Nutritional Habits of Basketball Players

Learn how to adapt your nutritional habits to the dietary needs of basketball. Each sport has its unique characteristics and we shouldn't overlook them.
Nutritional Habits of Basketball Players

Last update: 15 November, 2019

All sports have a characteristic diet and basketball is no exception. Basketball players must mix strength with agility and jumping. In addition, a basketball player can run up to three miles per game.

The exercises that this type of athlete must face are aerobic and anaerobic. In short, it’s a sport of strength, race, speed, and great resistance. And, not to mention that there are so many enthusiasts.

For all of these reasons, the body of a basketball player must remain well nourished.

A diet full of carbohydrates

Unlike most other disciplines, basketball players are allowed to eat all types of carbohydrates. From the heaviest to the most digestible, they are all fundamental to energizing bodies of size and volume.

Nutrition habits: one plate of rice.

So, basketball players consume a lot of rice, pasta, potatoes, quinoa, bread and heavy fruits such as bananas. Ingestion is only reduced if there is a morning workout, although usually, a basketball player is allowed to invest time in their digestion.

The minimum carbohydrate intake should be 0.08 ounce/pound. However, these percentages will depend on the player’s own build. This will define especially his position within the field: forward, defensive player, etc.

Proteins for muscle recovery

The consumption of meats is also important for the recovery of fatigued muscles. Remember that the weight of the player favors physical activity. Here there are no limitations: meat, chicken, fish, etc. Eggs are also an important food, as with almost all sports.

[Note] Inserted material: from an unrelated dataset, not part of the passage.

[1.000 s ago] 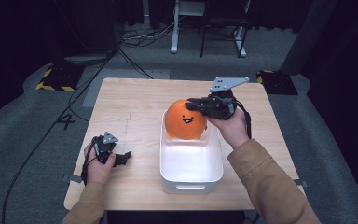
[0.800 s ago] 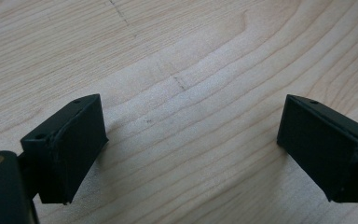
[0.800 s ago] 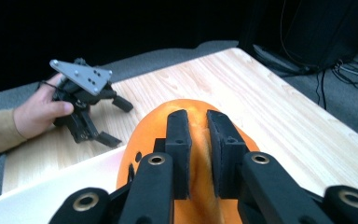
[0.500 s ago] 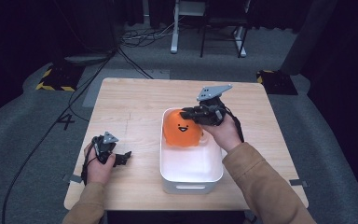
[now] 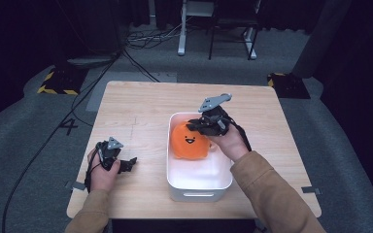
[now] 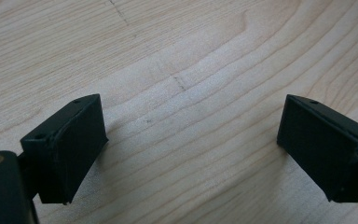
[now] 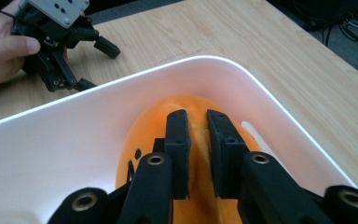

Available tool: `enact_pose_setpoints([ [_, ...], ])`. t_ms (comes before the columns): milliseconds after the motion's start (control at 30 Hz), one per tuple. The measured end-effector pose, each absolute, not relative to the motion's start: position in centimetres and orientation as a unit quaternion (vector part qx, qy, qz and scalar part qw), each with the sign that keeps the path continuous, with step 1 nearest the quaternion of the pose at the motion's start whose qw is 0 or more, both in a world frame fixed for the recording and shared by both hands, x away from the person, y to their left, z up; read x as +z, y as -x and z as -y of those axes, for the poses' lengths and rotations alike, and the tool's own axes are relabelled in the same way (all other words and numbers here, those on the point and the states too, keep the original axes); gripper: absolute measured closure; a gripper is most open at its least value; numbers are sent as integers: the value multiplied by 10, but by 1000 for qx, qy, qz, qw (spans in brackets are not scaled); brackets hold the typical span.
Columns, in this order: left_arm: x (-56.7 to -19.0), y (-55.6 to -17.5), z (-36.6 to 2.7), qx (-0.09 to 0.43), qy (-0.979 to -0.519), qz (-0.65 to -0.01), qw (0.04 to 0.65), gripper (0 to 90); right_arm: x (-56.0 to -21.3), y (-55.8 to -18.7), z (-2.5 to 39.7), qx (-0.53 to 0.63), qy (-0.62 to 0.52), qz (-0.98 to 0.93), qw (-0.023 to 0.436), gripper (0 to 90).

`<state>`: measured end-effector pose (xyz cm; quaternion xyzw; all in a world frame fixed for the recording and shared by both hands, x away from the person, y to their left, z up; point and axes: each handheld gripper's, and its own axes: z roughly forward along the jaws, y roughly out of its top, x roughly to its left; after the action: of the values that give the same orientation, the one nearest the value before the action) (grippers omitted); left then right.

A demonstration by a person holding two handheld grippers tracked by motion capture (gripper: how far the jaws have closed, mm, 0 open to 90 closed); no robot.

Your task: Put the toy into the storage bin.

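The right tool (image 7: 196, 122) pinches a fold of the soft orange plush toy with a smiling face (image 5: 190, 141) — it sits inside the white rectangular plastic tub (image 5: 196, 191). The left tool (image 6: 191, 149) rests spread on the pale wooden counter (image 5: 136, 109).

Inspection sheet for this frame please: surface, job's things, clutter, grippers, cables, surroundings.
Surface: wooden table, bare around the work.
Job's things: orange plush toy with a face, inside the white bin.
Clutter: nothing seen.
Grippers: right gripper pinching a fold of the toy; left gripper open, low over the table.
Cables: black cable across the floor on the left.
Surroundings: grey floor, yellow-black striped pad, white stand legs.
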<state>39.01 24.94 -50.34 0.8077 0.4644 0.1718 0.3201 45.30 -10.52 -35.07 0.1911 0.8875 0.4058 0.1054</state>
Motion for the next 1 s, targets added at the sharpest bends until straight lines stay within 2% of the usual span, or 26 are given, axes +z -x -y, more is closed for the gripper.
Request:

Nutrition habits: girl eating salmon.

To obtain vitamins, minerals and amino acids, the design of a varied diet is essential. This type of athlete does not have to lock himself in a food group and can eat almost anything. As for harmful fats, they should be restricted to the maximum, replacing them with products such as olive oil.

From this perspective, it seems that the diet of the basketball player is heavy compared to that of other athletes. We must remember that we are talking about a sport with four periods of 10 minutes, breaks and continuous substitutions. The necessary skills seem to be the power, strength, and speed of the player at all times.

Depending on the player position

The basketball teams have different positions to exercise different functions, and each player occupies a certain position depending on their phenotype and game characteristics. Obviously, nutrition has a lot to do with the function in basketball.

For example, the base and the escort are the players that are at the forefront of the attack. Both are fast, powerful and skilled with the ball, so this diet will be a little less caloric. This type of player must be well hydrated to withstand the constant comings and goings.

The physical state of the center and the power forward are very different. Both are tall players, heavy and strong. They’re defensive positions, these types of players will be bulkier and will run less on the court. For this reason, they will require a more caloric diet.

Basketball: diet per game and season

Another aspect that influences dietary planning is a tournament. During the initial phases the teams tend to play once a week, but with the move to playoffs, things change.

Just one week can provide up to four matches, depending on the configuration of the championship. In these phases, the diet becomes stricter and the energetic waste is high.

Another key element, above all, at the level of hydration, is the existence of the half times. During these times, the players can take a breath and hydrate. Water and energy drinks for athletes are vital to avoid dehydration.

Nutrition habits: bottles of sports drinks.

In addition to this, the end of each match marks an important nutritional moment. In the first moments, players should consume drinks with a concentration of 6 percent carbohydrates. The objective: recover lost glycogen during physical activity. In this phase, the consumption of sodium-rich (salty) foods is also recommended.

In summary, the basketball player’s diet is intended for a strong, powerful and large person and will be very different from that of an athletic runner, or a swimmer. Recovery is essential, as well as maintaining weight and musculature.

This text is provided for informational purposes only and does not replace consultation with a professional. If in doubt, consult your specialist.